Glossario IA
Il dizionario completo dell'Intelligenza Artificiale
Space embedding
Vector space where visual and semantic features are projected to enable comparisons and associations between seen and unseen classes during training.
Attribute-based learning
Methodology using common descriptive attributes to share information between classes, enabling recognition of unseen objects through their shared characteristics.
Prototype networks
Neural network architecture that learns a metric space where classification is performed by computing distances to class prototypes, which are mean representatives of each category.

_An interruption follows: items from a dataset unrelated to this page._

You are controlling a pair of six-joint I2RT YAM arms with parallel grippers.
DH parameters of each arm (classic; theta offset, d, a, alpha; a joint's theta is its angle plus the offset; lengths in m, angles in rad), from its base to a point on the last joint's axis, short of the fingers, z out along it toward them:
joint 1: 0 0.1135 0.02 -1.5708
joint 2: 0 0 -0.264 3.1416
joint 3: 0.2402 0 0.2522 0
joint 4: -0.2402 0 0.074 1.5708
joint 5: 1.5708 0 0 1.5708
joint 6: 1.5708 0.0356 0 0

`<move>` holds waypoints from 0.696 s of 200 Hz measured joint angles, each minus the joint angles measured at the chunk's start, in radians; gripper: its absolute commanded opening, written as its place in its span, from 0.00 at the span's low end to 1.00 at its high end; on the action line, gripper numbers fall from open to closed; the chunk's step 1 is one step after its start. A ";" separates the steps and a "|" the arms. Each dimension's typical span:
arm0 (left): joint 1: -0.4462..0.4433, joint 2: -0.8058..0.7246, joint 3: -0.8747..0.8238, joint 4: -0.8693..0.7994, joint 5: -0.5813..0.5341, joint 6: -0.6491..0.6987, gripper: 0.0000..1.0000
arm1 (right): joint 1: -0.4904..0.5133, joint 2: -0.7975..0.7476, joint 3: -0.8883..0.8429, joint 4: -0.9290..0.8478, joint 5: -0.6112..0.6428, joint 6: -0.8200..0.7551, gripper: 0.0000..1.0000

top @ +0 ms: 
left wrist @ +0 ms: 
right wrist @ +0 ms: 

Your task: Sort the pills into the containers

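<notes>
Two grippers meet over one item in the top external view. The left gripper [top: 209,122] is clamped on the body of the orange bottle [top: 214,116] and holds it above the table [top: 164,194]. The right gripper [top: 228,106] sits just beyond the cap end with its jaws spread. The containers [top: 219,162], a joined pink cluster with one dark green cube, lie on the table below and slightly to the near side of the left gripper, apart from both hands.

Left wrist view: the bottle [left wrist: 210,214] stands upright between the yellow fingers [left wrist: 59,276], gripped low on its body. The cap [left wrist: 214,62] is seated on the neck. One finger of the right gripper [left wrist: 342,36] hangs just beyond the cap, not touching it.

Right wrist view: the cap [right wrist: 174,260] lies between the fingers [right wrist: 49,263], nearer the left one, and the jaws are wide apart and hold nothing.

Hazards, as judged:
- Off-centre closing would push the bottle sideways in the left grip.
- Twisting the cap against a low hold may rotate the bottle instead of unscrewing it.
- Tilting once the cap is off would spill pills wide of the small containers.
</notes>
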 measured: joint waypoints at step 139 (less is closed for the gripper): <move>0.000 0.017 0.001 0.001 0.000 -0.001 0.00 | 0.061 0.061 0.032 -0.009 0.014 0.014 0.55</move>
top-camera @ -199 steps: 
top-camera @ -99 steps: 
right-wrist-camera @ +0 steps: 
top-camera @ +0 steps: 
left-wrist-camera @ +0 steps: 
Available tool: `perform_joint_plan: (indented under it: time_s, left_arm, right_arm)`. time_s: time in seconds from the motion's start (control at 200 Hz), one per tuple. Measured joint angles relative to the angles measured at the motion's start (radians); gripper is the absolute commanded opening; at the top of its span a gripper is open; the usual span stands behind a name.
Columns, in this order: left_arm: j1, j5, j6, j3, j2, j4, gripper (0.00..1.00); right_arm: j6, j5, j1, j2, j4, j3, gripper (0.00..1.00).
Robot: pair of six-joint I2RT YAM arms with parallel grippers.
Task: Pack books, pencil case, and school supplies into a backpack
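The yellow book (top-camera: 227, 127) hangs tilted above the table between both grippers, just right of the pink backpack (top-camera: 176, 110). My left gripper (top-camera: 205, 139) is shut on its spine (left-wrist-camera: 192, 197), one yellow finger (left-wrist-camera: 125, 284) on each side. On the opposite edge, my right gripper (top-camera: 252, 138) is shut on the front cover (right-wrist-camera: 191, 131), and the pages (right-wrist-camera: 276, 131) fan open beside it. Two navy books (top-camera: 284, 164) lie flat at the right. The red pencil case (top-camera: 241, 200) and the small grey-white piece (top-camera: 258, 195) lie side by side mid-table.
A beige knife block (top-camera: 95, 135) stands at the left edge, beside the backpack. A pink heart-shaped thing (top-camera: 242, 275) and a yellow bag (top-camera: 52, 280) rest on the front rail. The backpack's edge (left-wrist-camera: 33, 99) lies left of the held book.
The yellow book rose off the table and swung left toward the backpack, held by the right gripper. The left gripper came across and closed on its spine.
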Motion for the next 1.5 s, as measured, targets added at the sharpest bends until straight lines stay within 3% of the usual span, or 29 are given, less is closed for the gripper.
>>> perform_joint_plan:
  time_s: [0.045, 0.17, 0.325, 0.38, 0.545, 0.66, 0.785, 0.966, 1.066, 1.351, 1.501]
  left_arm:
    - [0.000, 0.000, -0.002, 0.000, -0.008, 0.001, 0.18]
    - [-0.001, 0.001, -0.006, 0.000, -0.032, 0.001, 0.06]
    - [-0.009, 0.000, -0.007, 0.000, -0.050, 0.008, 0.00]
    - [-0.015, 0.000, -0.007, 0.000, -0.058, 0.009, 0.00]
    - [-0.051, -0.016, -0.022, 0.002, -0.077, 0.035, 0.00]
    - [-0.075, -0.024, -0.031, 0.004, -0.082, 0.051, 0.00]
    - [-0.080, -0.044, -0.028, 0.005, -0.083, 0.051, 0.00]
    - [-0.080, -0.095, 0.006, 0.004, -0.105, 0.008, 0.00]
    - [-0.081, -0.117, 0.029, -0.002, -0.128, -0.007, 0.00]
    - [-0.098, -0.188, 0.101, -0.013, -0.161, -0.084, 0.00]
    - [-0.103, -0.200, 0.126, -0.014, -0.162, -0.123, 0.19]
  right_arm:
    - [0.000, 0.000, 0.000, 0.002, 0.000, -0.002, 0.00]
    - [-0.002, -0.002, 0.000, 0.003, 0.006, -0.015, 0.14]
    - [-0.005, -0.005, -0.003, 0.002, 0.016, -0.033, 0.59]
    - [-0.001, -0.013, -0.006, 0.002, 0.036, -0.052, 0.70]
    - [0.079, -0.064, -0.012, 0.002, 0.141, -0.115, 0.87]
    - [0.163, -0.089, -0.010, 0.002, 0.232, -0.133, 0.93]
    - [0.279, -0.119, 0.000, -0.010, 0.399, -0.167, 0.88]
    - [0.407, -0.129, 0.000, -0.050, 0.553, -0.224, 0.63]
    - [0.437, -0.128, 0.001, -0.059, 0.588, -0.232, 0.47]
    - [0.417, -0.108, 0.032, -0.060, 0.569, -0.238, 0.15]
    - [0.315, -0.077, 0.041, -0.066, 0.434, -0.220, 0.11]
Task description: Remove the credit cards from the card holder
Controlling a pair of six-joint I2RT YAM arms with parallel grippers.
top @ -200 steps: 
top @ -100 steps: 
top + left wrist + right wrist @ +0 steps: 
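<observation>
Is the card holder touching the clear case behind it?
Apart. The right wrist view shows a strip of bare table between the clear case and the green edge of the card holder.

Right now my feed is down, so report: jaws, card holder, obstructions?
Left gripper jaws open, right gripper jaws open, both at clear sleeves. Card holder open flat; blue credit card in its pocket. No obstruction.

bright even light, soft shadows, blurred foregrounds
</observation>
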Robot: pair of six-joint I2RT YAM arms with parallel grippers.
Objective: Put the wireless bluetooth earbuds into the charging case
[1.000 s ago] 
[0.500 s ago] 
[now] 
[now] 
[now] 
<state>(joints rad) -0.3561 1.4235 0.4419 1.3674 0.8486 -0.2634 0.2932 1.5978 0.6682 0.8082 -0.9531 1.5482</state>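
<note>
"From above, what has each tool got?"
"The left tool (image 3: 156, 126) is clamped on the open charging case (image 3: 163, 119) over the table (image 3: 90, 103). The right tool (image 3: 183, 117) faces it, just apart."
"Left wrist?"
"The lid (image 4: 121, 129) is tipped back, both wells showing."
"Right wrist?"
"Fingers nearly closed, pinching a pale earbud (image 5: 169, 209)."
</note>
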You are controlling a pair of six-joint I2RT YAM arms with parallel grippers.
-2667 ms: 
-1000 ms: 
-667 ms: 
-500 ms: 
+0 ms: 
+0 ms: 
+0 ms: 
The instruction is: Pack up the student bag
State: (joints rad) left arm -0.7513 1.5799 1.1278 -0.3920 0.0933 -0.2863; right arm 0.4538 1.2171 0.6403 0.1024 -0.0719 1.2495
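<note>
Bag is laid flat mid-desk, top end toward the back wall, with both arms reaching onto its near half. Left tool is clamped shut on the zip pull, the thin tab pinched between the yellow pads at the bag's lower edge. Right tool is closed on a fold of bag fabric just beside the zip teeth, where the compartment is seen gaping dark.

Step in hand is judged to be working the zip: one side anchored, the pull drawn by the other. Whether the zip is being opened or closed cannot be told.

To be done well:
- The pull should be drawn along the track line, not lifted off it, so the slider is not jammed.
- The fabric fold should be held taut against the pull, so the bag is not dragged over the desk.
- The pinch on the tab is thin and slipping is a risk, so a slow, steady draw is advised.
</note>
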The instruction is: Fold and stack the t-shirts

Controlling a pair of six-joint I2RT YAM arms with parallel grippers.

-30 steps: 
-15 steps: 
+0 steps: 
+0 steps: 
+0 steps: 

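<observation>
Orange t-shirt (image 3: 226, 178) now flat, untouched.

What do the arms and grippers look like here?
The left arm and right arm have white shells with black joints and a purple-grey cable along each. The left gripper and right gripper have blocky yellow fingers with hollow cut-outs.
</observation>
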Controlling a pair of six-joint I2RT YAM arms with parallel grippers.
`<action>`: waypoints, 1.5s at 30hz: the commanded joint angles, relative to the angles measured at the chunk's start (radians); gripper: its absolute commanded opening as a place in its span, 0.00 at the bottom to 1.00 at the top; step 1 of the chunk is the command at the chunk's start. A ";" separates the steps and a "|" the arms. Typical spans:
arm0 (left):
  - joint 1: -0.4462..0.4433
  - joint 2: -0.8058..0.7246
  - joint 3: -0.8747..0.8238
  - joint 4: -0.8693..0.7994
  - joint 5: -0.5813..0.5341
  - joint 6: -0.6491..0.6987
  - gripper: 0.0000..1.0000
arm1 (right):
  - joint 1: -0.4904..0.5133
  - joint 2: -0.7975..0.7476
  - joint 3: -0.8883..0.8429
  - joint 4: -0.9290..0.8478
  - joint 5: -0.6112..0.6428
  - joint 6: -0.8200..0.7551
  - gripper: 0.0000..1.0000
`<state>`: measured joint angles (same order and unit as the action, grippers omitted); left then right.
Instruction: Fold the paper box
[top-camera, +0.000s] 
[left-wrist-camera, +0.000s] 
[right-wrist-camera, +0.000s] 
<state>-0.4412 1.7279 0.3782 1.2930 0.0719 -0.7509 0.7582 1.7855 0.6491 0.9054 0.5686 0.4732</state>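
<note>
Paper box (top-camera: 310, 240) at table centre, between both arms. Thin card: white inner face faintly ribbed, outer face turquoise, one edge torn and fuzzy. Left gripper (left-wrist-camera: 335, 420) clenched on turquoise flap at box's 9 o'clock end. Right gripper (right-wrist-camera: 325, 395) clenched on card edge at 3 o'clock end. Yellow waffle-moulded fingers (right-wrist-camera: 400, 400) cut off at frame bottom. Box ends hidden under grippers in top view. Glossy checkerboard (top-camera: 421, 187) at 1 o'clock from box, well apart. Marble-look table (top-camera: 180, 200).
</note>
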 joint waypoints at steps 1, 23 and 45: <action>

Model-Agnostic Meta-Learning
Meta-learning algorithm that optimizes a model's initialization parameters to enable rapid adaptation to new tasks with few gradient updates.
Cross-domain adaptation
Technique that allows a model trained on a source domain to effectively adapt to a different target domain, with potentially dissimilar data distributions.
Open-set recognition
Classification problem where the model must identify not only known classes but also recognize and reject samples belonging to unknown classes.
Transductive learning
Learning paradigm where the model simultaneously uses training and test data to directly optimize its predictions on the specific test set considered.
Episodic training
Training strategy in meta-learning where each episode simulates a few-shot task with support and query sets to learn rapid adaptation capabilities.
Attribute vocabulary
Predefined set of descriptive attributes used to characterize classes and enable the transfer of semantic knowledge between categories in zero-shot systems.